# WHAT YOU NEED TO DO
The first line of the listing opens the range and the line with "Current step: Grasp" closes it; repeat those lines and all between them word for word, leaving out the pictures.

# AVAILABLE DATA
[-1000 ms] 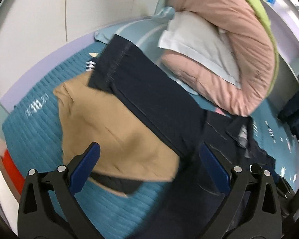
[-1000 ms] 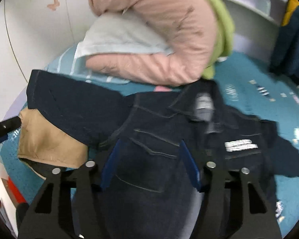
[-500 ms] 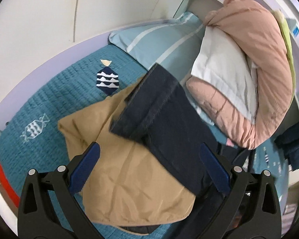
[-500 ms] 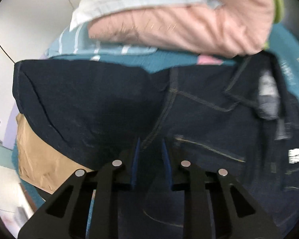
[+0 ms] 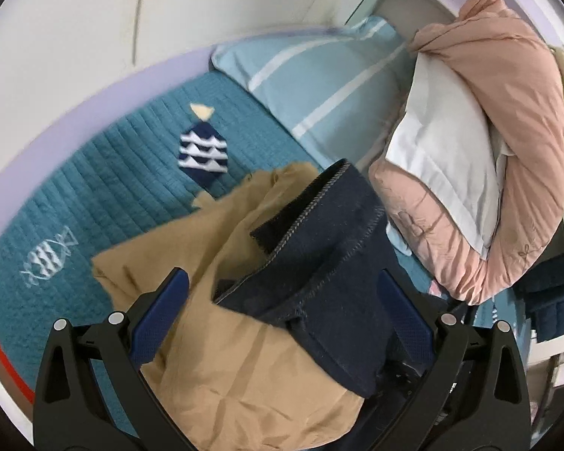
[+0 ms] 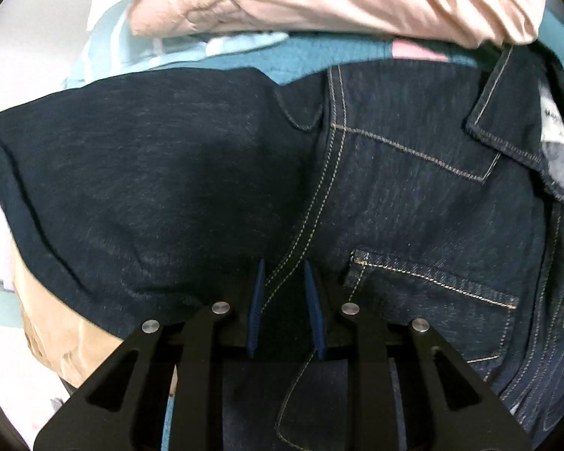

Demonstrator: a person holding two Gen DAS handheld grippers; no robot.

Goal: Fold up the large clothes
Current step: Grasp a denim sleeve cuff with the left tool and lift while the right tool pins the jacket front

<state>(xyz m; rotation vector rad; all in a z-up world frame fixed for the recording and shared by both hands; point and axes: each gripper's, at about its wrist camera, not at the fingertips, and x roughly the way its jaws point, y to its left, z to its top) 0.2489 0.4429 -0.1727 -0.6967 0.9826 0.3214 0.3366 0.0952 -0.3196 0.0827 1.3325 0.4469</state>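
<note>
With our right gripper [image 6: 284, 300] pinching the denim jacket [image 6: 394, 188] at its seam on the bed and our left gripper [image 5: 282, 315] wide open over its sleeve [image 5: 319, 263], we should catch the cuff cleanly, leaving the tan garment [image 5: 225, 357] underneath alone.

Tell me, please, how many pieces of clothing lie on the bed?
2: a dark denim jacket in the middle, and a tan garment partly beneath its sleeve. More may be hidden under them.

Bed [image 5: 105, 203] w/ teal quilted cover, boat & fish motifs. On it: striped light-blue pillow [image 5: 319, 86] at the head, rolled pink duvet [image 5: 507, 158] beside it, tan garment [image 5: 244, 368] w/ dark denim jacket [image 6: 413, 195] partly over it.
</note>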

# SOLUTION TO THE PROBLEM
[-1000 ms] 
[-1000 ms] 
[-500 ms] 
[-500 ms] 
[+0 ms] 
[+0 ms] 

Demonstrator: a person holding two Gen DAS handheld grippers; no robot.

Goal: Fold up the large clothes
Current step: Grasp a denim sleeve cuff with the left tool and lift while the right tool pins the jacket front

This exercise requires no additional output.